Dysregulation of G6PD by HPV E6 exacerbates cervical cancer by activating the STAT3/PLOD2 pathway.

High-risk human papillomavirus (HPV) infection is strongly linked to the initiation and progression of cervical cancer (CC), yet the precise molecular mechanisms involved remain partially understood. This investigation examined differential protein expression profiles in various cohorts, including healthy controls and HPV-positive CC patients with different expression levels of glucose-6-phosphate dehydrogenase (G6PD), shedding light on the dysregulation of oncogenic proteins by HPV. Proteomic analysis of cervical tissues revealed specific protein signatures, indicating significant upregulation of HPV E6, G6PD, STAT3, phosphorylated STAT3, and procollagen-lysine 2-oxoglutarate 5-dioxygenase 2 (PLOD2) in HPV-infected CC tissues and cell lines.
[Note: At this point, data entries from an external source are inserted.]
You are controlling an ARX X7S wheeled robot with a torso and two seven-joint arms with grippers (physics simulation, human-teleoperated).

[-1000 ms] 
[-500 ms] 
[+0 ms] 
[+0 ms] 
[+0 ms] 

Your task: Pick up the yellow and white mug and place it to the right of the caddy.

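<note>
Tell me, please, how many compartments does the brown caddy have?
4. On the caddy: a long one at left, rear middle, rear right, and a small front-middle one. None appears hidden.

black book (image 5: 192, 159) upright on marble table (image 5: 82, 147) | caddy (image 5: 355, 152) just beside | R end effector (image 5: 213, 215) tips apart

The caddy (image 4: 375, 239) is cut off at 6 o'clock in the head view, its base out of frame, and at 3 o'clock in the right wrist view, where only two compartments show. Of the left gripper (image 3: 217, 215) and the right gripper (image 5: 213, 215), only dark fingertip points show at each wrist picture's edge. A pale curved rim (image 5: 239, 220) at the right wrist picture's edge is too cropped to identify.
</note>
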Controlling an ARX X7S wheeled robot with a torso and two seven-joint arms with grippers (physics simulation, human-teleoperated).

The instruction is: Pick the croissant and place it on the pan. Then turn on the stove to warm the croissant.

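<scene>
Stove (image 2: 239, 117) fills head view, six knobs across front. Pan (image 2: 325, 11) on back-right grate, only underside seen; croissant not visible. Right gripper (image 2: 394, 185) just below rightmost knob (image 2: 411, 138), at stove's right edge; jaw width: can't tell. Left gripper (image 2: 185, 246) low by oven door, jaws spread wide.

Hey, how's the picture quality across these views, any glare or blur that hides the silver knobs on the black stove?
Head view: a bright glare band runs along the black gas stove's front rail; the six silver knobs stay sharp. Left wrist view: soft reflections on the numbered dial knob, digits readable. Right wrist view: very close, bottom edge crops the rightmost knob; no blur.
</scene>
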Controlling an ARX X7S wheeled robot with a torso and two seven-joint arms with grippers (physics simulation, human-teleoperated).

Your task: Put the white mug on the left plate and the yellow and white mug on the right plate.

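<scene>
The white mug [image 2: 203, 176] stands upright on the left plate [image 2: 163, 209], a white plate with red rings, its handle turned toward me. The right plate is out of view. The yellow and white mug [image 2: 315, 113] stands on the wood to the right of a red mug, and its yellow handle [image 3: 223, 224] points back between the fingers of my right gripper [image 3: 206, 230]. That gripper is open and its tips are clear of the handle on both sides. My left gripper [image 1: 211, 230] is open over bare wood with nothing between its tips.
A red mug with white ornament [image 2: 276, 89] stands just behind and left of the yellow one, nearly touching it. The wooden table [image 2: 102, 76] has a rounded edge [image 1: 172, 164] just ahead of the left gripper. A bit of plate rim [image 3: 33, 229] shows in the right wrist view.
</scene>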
Functional experiments, involving the manipulation of G6PD and STAT3 activities in CC cells with HPV E6 modulation, demonstrated that dysregulated G6PD enhanced cell proliferation, migration, and invasion while suppressing apoptosis, primarily through the STAT3/PLOD2 pathway. Integrating these findings with the existing literature underscores the role of G6PD as an oncogene, potentially under STAT3 regulation, and highlights the role of PLOD2 as a pivotal factor in CC progression. This study also proposed a mechanism in which HPV E6-induced dysregulation of G6PD activates the STAT3-PLOD2 axis to promote CC progression. Understanding the intricate interplay between HPV E6, G6PD, STAT3, and PLOD2 offers valuable insights into the molecular landscape of CC. These findings may pave the way for targeted therapeutic approaches aimed at disrupting this axis to mitigate the progression of CC.